### Your assignment
What you give back must match the data exactly, minus the pictures.

### Source material
Segment Open
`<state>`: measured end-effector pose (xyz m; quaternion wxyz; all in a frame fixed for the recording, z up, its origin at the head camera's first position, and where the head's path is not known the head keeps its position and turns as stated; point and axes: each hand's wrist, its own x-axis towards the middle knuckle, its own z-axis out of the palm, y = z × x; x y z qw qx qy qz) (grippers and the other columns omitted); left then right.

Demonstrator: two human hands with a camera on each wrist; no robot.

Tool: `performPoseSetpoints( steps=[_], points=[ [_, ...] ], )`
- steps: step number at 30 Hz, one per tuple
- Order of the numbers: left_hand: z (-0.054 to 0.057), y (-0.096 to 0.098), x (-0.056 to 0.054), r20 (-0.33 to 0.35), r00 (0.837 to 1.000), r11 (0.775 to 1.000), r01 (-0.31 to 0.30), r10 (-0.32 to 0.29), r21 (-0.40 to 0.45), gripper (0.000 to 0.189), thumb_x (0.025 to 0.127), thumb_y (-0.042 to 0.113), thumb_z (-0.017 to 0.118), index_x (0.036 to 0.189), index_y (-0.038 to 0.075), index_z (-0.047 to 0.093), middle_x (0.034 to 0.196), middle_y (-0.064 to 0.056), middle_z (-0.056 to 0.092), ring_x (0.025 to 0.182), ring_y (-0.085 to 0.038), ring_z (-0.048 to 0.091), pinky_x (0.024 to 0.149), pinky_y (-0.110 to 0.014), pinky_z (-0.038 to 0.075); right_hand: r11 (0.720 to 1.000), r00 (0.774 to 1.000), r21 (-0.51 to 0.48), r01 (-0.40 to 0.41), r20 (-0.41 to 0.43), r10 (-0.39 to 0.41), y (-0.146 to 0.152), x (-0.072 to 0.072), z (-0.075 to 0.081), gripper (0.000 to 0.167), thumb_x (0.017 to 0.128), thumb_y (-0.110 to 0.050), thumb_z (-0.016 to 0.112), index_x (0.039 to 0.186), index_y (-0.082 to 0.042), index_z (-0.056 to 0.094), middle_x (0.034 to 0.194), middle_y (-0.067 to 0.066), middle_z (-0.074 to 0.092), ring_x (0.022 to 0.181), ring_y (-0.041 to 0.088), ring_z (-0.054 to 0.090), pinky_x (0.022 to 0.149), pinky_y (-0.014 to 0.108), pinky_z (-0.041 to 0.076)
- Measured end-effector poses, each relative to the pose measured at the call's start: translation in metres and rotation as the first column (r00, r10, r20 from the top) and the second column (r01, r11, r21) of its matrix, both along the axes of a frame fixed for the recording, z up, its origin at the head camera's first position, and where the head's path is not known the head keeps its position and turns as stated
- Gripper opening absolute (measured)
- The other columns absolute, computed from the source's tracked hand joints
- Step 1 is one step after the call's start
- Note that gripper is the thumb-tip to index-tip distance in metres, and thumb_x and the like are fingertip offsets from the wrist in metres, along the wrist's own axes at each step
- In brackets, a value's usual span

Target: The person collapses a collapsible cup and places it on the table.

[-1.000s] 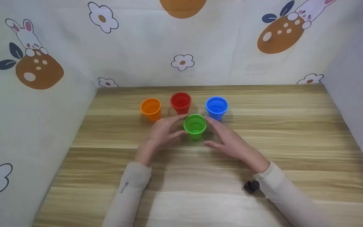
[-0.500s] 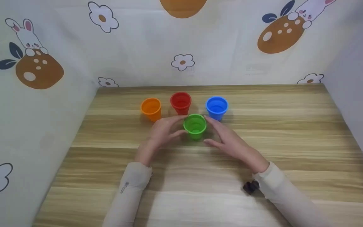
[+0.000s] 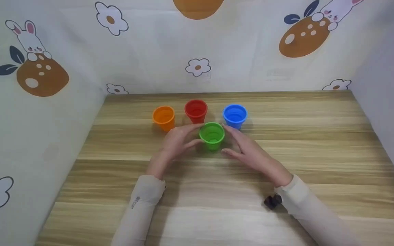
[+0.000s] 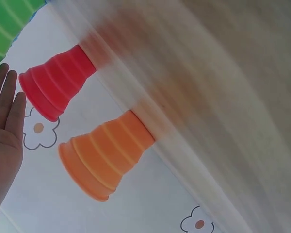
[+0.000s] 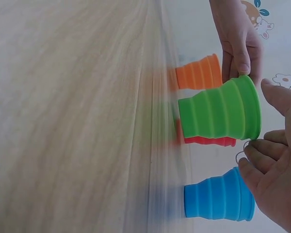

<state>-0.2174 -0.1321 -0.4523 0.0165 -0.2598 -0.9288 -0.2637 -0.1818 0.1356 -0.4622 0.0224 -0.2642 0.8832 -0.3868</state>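
Observation:
A green ribbed cup stands upright on the wooden table, mouth up, between two hands. My left hand is at its left side, thumb and fingers spread and the tips right at the rim. In the left wrist view the fingers of that hand look straight beside the green cup. My right hand is on the other side, its fingertips at the rim in the right wrist view, its thumb apart from the cup. Behind are a red cup and a blue cup.
An orange cup stands upright at the left, close behind the left hand. Patterned cloth walls bound the wooden table at the back and left, with a plain pale wall at the right. A small dark object sits by the right cuff.
The green cup has shifted very slightly away from me, toward the red and blue cups. Both hands have stayed almost in place around it; the other cups have not moved.

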Motion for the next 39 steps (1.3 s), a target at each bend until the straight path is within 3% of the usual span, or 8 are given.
performPoseSetpoints(
  steps=[9,16,26,39],
  points=[
    [0.003,0.003,0.0,-0.004,1.0,1.0,0.001,-0.001,0.025,0.055,0.089,0.035,0.074,0.14,0.021,0.058,0.135,0.0,0.066,0.121,-0.021,0.065,0.106,-0.04,0.051,0.999,1.0,-0.025,0.02,0.012,-0.02,0.003,0.001,0.005,0.074,0.094,-0.026,0.069,0.157,-0.018,0.03,0.159,0.007,0.039,0.146,0.029,0.038,0.12,0.05,0.032],
    [0.004,0.007,0.0,-0.073,0.997,0.999,0.028,-0.025,0.035,0.053,0.088,0.036,0.073,0.136,0.017,0.062,0.132,-0.002,0.068,0.119,-0.021,0.066,0.104,-0.037,0.052,0.999,0.999,-0.025,0.033,0.01,-0.033,0.006,0.002,0.006,0.074,0.094,-0.028,0.069,0.156,-0.015,0.031,0.159,0.009,0.04,0.146,0.03,0.039,0.12,0.051,0.032],
    [0.006,0.012,0.001,-0.043,0.999,0.999,0.004,-0.003,0.038,0.051,0.089,0.035,0.073,0.136,0.019,0.062,0.132,0.0,0.068,0.119,-0.02,0.067,0.104,-0.037,0.053,0.998,0.999,-0.035,0.046,0.027,-0.046,0.01,0.003,0.007,0.075,0.094,-0.03,0.068,0.157,-0.019,0.029,0.158,0.008,0.041,0.146,0.03,0.039,0.12,0.051,0.033],
    [0.007,0.021,0.003,-0.05,0.999,0.993,0.018,-0.013,0.116,0.042,0.09,0.03,0.072,0.129,0.016,0.068,0.13,-0.002,0.069,0.122,-0.019,0.065,0.105,-0.036,0.052,0.997,0.997,-0.04,0.062,0.049,-0.06,0.016,0.004,0.006,0.072,0.096,-0.032,0.066,0.157,-0.019,0.03,0.158,0.01,0.041,0.146,0.031,0.039,0.12,0.052,0.032]
  ],
)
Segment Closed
### Expected output
`<state>`: measured end-effector pose (xyz m; quaternion wxyz; all in a frame fixed for the recording, z up, its origin at the head camera's first position, and where the head's path is not known the head keeps its position and turns as stated; point and axes: each hand's wrist, its own x-axis towards the middle knuckle, its own z-axis out of the palm, y = z × x; x y z qw qx qy qz) (grippers and the other columns omitted); left then right.

Demonstrator: two human hands with a camera on each wrist; no robot.

Tool: `performPoseSetpoints( steps=[_], points=[ [_, ...] ], )`
- steps: step number at 30 Hz, one per tuple
- Order of the numbers: left_hand: z (-0.054 to 0.057), y (-0.096 to 0.098), x (-0.056 to 0.054), r20 (-0.33 to 0.35), r00 (0.837 to 1.000), r11 (0.775 to 1.000), r01 (-0.31 to 0.30), r10 (-0.32 to 0.29), r21 (-0.40 to 0.45), gripper (0.000 to 0.189), thumb_x (0.025 to 0.127), thumb_y (-0.042 to 0.113), thumb_z (-0.017 to 0.118), index_x (0.036 to 0.189), index_y (-0.038 to 0.075), index_z (-0.047 to 0.093), middle_x (0.034 to 0.196), middle_y (-0.064 to 0.056), middle_z (-0.056 to 0.092), ring_x (0.025 to 0.182), ring_y (-0.085 to 0.038), ring_z (-0.048 to 0.091), pinky_x (0.024 to 0.149), pinky_y (-0.110 to 0.014), pinky_z (-0.038 to 0.075); right_hand: r11 (0.720 to 1.000), r00 (0.774 to 1.000), r21 (-0.51 to 0.48), r01 (-0.40 to 0.41), r20 (-0.41 to 0.43), r10 (-0.39 to 0.41), y (-0.146 to 0.152), x (-0.072 to 0.072), z (-0.075 to 0.081), gripper (0.000 to 0.167), thumb_x (0.017 to 0.128), thumb_y (-0.110 to 0.050), thumb_z (-0.016 to 0.112), index_x (0.039 to 0.186), index_y (-0.082 to 0.042), index_z (-0.056 to 0.094), middle_x (0.034 to 0.194), middle_y (-0.067 to 0.066), middle_z (-0.074 to 0.092), ring_x (0.022 to 0.181), ring_y (-0.041 to 0.088), ring_z (-0.054 to 0.090), pinky_x (0.022 to 0.149), pinky_y (-0.014 to 0.108), pinky_z (-0.041 to 0.076)
- Measured end-effector poses, each relative to the pose measured at the call's start: translation in metres and rotation as the first column (r00, r10, r20 from the top) and the second column (r01, r11, r21) of its matrix, both along the axes of a frame fixed for the recording, z up, its origin at the head camera's first position, and where the head's path is not known the head keeps its position and turns as stated
- Gripper opening absolute (measured)
- The other columns absolute, computed from the source's tracked hand joints
- Step 1 is one step after the call's start
- Note that gripper is the thumb-tip to index-tip distance in metres, and thumb_x and the like are fingertip offsets from the wrist in metres, along the wrist's own axes at each step
- In brackets, a value's usual span

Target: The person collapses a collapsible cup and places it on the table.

[-1.000s] 
[-0.500s] 
[+0.000s] 
[+0.000s] 
[+0.000s] 

<state>-0.2174 -0.1321 -0.4523 0.0165 -0.2598 -0.9288 -0.2637 -0.1818 0.1356 -0.4622 0.0224 -0.2642 0.8832 -0.3868</state>
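Observation:
A green ribbed cup stands upright on the wooden table, mouth up, between two hands. My left hand is at its left side, thumb and fingers spread and the tips right at the rim. In the left wrist view the fingers of that hand look straight beside the green cup. My right hand is on the other side, its fingertips at the rim in the right wrist view, its thumb apart from the cup. Behind are a red cup and a blue cup.
An orange cup stands upright at the left, close behind the left hand. Patterned cloth walls bound the wooden table at the back and left, with a plain pale wall at the right. A small dark object sits by the right cuff.
The green cup has shifted very slightly away from me, toward the red and blue cups. Both hands have stayed almost in place around it; the other cups have not moved.
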
Motion for the next 39 steps (1.3 s), a target at each bend until the straight path is within 3% of the usual span, or 8 are given.
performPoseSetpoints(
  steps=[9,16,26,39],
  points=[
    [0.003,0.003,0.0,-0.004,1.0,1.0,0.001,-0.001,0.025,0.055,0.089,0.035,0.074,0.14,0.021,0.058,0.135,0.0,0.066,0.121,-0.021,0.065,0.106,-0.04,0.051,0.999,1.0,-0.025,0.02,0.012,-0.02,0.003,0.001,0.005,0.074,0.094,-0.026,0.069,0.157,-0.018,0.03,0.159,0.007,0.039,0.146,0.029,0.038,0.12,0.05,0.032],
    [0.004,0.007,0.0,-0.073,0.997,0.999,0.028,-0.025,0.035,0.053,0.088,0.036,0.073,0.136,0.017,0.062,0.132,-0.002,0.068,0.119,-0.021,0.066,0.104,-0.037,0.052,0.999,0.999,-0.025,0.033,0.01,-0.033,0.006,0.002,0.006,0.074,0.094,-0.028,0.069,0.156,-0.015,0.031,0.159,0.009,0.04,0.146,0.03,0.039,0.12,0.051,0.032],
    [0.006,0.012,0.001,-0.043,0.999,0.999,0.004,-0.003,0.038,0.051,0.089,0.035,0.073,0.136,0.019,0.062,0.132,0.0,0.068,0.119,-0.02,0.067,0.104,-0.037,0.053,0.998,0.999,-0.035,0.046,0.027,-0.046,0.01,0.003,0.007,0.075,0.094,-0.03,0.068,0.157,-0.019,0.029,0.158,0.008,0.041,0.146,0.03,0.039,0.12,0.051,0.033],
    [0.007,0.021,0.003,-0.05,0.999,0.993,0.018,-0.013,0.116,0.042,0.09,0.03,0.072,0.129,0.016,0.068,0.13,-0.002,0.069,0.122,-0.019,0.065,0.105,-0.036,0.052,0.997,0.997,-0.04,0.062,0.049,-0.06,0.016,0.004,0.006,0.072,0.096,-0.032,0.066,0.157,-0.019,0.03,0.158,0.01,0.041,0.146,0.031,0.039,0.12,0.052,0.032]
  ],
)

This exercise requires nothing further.